Начальник тюрьмы поразмыслил немного и медленно ответил:
– Нет. Думаю, что не могу. Видишь ли, о великий султан, Абдул человек умный. Поскольку ему известно, что казнь должна быть неожиданной, он, дожив до утра субботы, встретит меня, когда я принесу ему завтрак, словами:
– Я знаю, начальник, что ты собираешься повесить меня сегодня, так как сегодня – последний из дней той недели, в течение которой меня должны повесить.
– И это действительно было бы так, – продолжал начальник тюрьмы. – Ведь если бы он дожил до утра субботы, последнего из дней недели, в течение которой я должен его повесить, то заведомо знал бы, что казнь должна свершиться только в тот день, и встретил бы меня заявлением об этом. И тогда Абдул обрел бы право на прошение о помиловании.
– Понимаю, – кивнул султан. – Согласен, что, зная условия приговора, и ты, и Абдул должны были догадаться, что казнь не может состояться в субботу.
– Ты прав, о великий султан, – подтвердил начальник тюрьмы слова владыки. – Приговор составлен так, что я могу повесить Абдула только в один из дней с воскресенья по пятницу. В субботу казнь никак не может состояться.
– А это означает, – продолжал султан, – что и ты, и Абдул можете преспокойно вычеркнуть субботу из своих календарей. Ты мог бы привести приговор в исполнение только с воскресенья по пятницу, и таким образом, пятница – последний из дней недели, когда Абдул мог бы быть повешен.
– Ты прав, как всегда, – не мог не признать начальник тюрьмы.
– А мог бы ты отложить казнь до пятницы? – поинтересовался султан.
Поразмыслив, начальник тюрьмы ответил:
– Думаю, что не мог бы. Так как и Абдул, и я знаем, что пятница – последний день, когда его можно повесить, то если бы Абдул дожил до утра пятницы, он непременно встретил бы меня заявлением, что его казнят сегодня.
– Я тебя понял, – кивнул султан. – Ты хочешь сказать, что можешь повесить Абдула только в один из дней с воскресенья по четверг и что Абдул не может не понимать этого?
– Безусловно, – с уверенностью ответил визирь.
– Но коль скоро это так, – продолжал султан, – и четверг становится последним днем недели, когда может свершиться казнь, то не можем ли мы, продолжив то же самое рассуждение, исключить и четверг?
– Разумеется, можем, – воскликнул начальник тюрьмы. – Тогда последним днем недели, когда может свершиться казнь, станет среда, которую в свою очередь также придется исключить, и так станет с любым из остальных дней недели.
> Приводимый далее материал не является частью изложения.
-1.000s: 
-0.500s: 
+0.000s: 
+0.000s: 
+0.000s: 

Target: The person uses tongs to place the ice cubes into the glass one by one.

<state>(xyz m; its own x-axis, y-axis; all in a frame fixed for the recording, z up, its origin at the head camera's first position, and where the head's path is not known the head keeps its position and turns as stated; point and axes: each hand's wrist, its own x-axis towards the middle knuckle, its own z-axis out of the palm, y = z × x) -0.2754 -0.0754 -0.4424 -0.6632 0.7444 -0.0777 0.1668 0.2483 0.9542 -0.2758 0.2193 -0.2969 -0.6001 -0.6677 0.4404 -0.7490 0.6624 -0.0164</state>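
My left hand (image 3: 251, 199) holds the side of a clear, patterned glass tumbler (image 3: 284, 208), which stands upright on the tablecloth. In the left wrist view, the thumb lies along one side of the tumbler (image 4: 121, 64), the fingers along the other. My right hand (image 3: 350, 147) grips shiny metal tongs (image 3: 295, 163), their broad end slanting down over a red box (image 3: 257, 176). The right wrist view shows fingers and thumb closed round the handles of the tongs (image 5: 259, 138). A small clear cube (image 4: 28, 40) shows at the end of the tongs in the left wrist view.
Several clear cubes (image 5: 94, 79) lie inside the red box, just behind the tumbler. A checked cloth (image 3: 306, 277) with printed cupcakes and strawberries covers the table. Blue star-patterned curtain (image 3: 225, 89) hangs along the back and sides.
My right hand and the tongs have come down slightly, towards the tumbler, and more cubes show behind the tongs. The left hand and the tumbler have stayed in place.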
Следовательно, привести смертный приговор Абдулу в исполнение невозможно!
Поистине мы имеем дело с применением принципа конечной индукции. То, что мы действительно доказали, сводится к следующему: в последний из дней недели, в который можно казнить Абдула, казнить Абдула автоматически становится невозможным.
– Ты прав, – смеясь, подтвердил султан. – А из доказанного следует, что осужденного невозможно казнить врасплох не только в течение недели, не и в течение любого конечного числа дней. Какое счастье, однако, что и ты, и Абдул обладаете одинаково острым разумом. Если любой из вас не понял, к чему приводит принцип конечной индукции, то он не сработал бы на практике.